#### Description of the task
Repeat back every line of the data, exactly.
*** Begin section ***
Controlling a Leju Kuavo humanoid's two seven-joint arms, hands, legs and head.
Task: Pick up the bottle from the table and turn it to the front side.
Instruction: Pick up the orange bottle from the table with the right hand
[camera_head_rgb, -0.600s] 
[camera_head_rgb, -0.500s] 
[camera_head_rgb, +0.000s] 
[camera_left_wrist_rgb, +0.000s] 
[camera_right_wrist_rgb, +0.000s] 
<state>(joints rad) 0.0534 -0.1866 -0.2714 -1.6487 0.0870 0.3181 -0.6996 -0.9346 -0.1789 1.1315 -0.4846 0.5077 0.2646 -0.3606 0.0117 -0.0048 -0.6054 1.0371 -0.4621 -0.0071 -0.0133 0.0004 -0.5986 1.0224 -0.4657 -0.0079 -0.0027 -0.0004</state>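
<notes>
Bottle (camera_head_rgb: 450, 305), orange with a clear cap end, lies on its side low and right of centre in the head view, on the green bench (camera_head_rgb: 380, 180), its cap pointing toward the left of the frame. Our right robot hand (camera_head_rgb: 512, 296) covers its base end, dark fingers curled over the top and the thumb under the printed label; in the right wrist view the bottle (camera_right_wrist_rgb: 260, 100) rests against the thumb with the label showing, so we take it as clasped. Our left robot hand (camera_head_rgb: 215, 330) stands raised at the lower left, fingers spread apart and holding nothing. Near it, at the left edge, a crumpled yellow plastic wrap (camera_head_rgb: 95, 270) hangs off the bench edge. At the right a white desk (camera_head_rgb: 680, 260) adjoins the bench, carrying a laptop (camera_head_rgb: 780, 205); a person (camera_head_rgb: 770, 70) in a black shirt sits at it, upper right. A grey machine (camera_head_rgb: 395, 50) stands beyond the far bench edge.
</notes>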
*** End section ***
#### Answer area
Controlling a Leju Kuavo humanoid's two seven-joint arms, hands, legs and head.
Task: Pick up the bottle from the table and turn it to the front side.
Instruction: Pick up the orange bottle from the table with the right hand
[camera_head_rgb, -0.600s] 
[camera_head_rgb, -0.500s] 
[camera_head_rgb, +0.000s] 
[camera_left_wrist_rgb, +0.000s] 
[camera_right_wrist_rgb, +0.000s] 
<state>(joints rad) 0.0534 -0.1866 -0.2714 -1.6487 0.0870 0.3181 -0.6996 -0.9346 -0.1789 1.1315 -0.4846 0.5077 0.2646 -0.3606 0.0117 -0.0048 -0.6054 1.0371 -0.4621 -0.0071 -0.0133 0.0004 -0.5986 1.0224 -0.4657 -0.0079 -0.0027 -0.0004</state>
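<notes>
Bottle (camera_head_rgb: 450, 305), orange with a clear cap end, lies on its side low and right of centre in the head view, on the green bench (camera_head_rgb: 380, 180), its cap pointing toward the left of the frame. Our right robot hand (camera_head_rgb: 512, 296) covers its base end, dark fingers curled over the top and the thumb under the printed label; in the right wrist view the bottle (camera_right_wrist_rgb: 260, 100) rests against the thumb with the label showing, so we take it as clasped. Our left robot hand (camera_head_rgb: 215, 330) stands raised at the lower left, fingers spread apart and holding nothing. Near it, at the left edge, a crumpled yellow plastic wrap (camera_head_rgb: 95, 270) hangs off the bench edge. At the right a white desk (camera_head_rgb: 680, 260) adjoins the bench, carrying a laptop (camera_head_rgb: 780, 205); a person (camera_head_rgb: 770, 70) in a black shirt sits at it, upper right. A grey machine (camera_head_rgb: 395, 50) stands beyond the far bench edge.
</notes>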

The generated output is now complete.